*EXERCISE GOAL*
Repeat the entries exactly. Leave nothing out.

Stored entries:
====================
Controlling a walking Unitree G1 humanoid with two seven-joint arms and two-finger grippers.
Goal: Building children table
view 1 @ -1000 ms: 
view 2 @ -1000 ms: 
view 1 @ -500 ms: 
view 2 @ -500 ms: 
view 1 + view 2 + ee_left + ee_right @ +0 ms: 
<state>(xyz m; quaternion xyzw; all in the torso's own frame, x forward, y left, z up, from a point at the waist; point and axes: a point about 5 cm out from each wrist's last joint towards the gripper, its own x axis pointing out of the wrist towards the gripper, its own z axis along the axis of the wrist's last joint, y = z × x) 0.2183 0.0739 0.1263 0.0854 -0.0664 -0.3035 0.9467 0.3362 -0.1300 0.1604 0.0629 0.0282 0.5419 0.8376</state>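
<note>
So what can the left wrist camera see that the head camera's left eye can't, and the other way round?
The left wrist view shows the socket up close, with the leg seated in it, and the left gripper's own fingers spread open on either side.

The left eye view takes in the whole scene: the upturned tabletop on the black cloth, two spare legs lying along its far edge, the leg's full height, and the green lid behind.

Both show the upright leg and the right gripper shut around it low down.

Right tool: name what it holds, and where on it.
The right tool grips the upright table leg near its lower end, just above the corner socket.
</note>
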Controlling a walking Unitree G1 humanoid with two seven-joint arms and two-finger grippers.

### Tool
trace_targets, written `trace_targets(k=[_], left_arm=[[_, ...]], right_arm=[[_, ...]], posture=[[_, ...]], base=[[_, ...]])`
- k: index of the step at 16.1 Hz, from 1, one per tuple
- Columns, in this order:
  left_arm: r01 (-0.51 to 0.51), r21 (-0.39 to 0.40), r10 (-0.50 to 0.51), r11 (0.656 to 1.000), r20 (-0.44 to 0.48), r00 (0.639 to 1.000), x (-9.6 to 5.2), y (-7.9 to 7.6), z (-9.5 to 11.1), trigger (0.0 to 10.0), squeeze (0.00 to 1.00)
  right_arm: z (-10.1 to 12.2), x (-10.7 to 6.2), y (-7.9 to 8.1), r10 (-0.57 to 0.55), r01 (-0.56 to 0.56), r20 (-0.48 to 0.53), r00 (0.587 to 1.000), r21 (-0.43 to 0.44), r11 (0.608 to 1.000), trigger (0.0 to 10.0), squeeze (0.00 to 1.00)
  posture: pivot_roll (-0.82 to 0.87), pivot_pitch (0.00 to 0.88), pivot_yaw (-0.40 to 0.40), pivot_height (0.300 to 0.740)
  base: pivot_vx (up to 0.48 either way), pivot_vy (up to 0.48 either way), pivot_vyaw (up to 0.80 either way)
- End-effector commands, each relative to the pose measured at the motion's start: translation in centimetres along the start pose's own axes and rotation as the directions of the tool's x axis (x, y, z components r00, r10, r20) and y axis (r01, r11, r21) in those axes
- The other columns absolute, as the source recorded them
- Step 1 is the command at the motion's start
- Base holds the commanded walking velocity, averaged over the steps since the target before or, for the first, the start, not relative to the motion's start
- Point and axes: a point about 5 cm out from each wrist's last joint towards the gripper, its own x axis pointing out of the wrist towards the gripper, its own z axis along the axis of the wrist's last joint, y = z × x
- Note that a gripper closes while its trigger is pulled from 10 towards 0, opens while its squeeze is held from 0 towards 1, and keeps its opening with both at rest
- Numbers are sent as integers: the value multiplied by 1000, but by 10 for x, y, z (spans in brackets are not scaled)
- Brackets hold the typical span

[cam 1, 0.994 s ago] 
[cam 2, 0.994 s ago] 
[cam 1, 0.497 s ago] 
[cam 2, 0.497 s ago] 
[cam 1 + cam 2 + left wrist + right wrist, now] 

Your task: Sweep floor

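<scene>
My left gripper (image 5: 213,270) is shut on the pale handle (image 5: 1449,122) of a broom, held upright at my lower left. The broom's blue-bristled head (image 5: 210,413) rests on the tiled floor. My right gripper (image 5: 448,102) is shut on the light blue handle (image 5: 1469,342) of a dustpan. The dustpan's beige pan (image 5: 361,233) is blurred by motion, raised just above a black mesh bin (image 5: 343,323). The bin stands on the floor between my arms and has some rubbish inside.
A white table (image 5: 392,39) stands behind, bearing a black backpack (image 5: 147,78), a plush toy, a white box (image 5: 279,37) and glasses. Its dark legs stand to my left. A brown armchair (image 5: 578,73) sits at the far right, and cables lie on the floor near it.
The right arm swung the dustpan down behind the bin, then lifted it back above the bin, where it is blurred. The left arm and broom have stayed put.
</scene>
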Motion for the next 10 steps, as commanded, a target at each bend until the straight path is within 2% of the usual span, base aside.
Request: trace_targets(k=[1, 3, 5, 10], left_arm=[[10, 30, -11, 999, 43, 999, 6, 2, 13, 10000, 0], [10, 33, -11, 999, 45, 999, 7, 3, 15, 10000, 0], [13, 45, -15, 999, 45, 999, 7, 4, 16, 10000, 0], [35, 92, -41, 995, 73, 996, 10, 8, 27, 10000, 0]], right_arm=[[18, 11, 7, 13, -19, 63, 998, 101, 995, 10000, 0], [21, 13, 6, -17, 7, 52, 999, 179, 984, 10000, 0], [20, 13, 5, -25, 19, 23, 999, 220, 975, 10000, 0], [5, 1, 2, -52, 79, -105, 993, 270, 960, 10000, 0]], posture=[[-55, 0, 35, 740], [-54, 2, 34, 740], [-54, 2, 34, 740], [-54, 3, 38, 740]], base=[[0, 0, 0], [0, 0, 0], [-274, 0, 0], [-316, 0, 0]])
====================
*OUTPUT FOR THIS EXERCISE*
Controlling a walking Unitree G1 humanoid with two seven-joint arms and two-finger grippers.
Goal: Building children table
view 1 @ -1000 ms: 
view 2 @ -1000 ms: 
view 1 @ -500 ms: 
view 2 @ -500 ms: 
view 1 + view 2 + ee_left + ee_right @ +0 ms: 
<state>(xyz m; quaternion xyzw; all in the torso's own frame, x forward, y left, z up, from a point at the waist; point and axes: a point about 5 cm out from each wrist's last joint towards the gripper, its own x axis pointing out of the wrist towards the gripper, its own z axis along the axis of the wrist's last joint, y = z × x) 0.2183 0.0739 0.1263 0.0854 -0.0664 -0.3035 0.9467 0.3362 -0.1300 0.1604 0.0629 0.0282 0.5419 0.8376</state>
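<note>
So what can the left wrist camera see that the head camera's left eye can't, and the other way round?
The left wrist view shows the socket up close, with the leg seated in it, and the left gripper's own fingers spread open on either side.

The left eye view takes in the whole scene: the upturned tabletop on the black cloth, two spare legs lying along its far edge, the leg's full height, and the green lid behind.

Both show the upright leg and the right gripper shut around it low down.

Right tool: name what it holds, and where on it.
The right tool grips the upright table leg near its lower end, just above the corner socket.
</note>
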Controlling a walking Unitree G1 humanoid with two seven-joint arms and two-finger grippers.

### Tool
trace_targets, written `trace_targets(k=[_], left_arm=[[_, ...]], right_arm=[[_, ...]], posture=[[_, ...]], base=[[_, ...]])`
- k: index of the step at 16.1 Hz, from 1, one per tuple
- Columns, in this order:
  left_arm: r01 (-0.51 to 0.51), r21 (-0.39 to 0.40), r10 (-0.50 to 0.51), r11 (0.656 to 1.000), r20 (-0.44 to 0.48), r00 (0.639 to 1.000), x (-9.6 to 5.2), y (-7.9 to 7.6), z (-9.5 to 11.1), trigger (0.0 to 10.0), squeeze (0.00 to 1.00)
  right_arm: z (-10.1 to 12.2), x (-10.7 to 6.2), y (-7.9 to 8.1), r10 (-0.57 to 0.55), r01 (-0.56 to 0.56), r20 (-0.48 to 0.53), r00 (0.587 to 1.000), r21 (-0.43 to 0.44), r11 (0.608 to 1.000), trigger (0.0 to 10.0), squeeze (0.00 to 1.00)
  posture: pivot_roll (-0.82 to 0.87), pivot_pitch (0.00 to 0.88), pivot_yaw (-0.40 to 0.40), pivot_height (0.300 to 0.740)
  base: pivot_vx (up to 0.48 either way), pivot_vy (up to 0.48 either way), pivot_vyaw (up to 0.80 either way)
- End-effector commands, each relative to the pose measured at the motion's start: translation in centimetres along the start pose's own axes and rotation as the directions of the tool's x axis (x, y, z components r00, r10, r20) and y axis (r01, r11, r21) in those axes
- The other columns absolute, as the source recorded them
- Step 1 is the command at the motion's start
- Base holds the commanded walking velocity, averaged over the steps since the target before or, for the first, the start, not relative to the motion's start
- Point and axes: a point about 5 cm out from each wrist's last joint towards the gripper, its own x axis pointing out of the wrist towards the gripper, its own z axis along the axis of the wrist's last joint, y = z × x
- Note that a gripper closes while its trigger is pulled from 10 towards 0, opens while its squeeze is held from 0 towards 1, and keeps its opening with both at rest
- Numbers are sent as integers: the value multiplied by 1000, but by 10 for x, y, z (spans in brackets are not scaled)
- Brackets hold the typical span

[cam 1, 0.994 s ago] 
[cam 2, 0.994 s ago] 
[cam 1, 0.497 s ago] 
[cam 2, 0.497 s ago] 
[cam 1 + cam 2 + left wrist + right wrist, now] 

Your task: Sweep floor

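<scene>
My left gripper (image 5: 213,270) is shut on the pale handle (image 5: 1449,122) of a broom, held upright at my lower left. The broom's blue-bristled head (image 5: 210,413) rests on the tiled floor. My right gripper (image 5: 448,102) is shut on the light blue handle (image 5: 1469,342) of a dustpan. The dustpan's beige pan (image 5: 361,233) is blurred by motion, raised just above a black mesh bin (image 5: 343,323). The bin stands on the floor between my arms and has some rubbish inside.
A white table (image 5: 392,39) stands behind, bearing a black backpack (image 5: 147,78), a plush toy, a white box (image 5: 279,37) and glasses. Its dark legs stand to my left. A brown armchair (image 5: 578,73) sits at the far right, and cables lie on the floor near it.
The right arm swung the dustpan down behind the bin, then lifted it back above the bin, where it is blurred. The left arm and broom have stayed put.
</scene>
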Motion for the next 10 steps, as commanded, a target at each bend until the straight path is within 2% of the usual span, base aside.
Request: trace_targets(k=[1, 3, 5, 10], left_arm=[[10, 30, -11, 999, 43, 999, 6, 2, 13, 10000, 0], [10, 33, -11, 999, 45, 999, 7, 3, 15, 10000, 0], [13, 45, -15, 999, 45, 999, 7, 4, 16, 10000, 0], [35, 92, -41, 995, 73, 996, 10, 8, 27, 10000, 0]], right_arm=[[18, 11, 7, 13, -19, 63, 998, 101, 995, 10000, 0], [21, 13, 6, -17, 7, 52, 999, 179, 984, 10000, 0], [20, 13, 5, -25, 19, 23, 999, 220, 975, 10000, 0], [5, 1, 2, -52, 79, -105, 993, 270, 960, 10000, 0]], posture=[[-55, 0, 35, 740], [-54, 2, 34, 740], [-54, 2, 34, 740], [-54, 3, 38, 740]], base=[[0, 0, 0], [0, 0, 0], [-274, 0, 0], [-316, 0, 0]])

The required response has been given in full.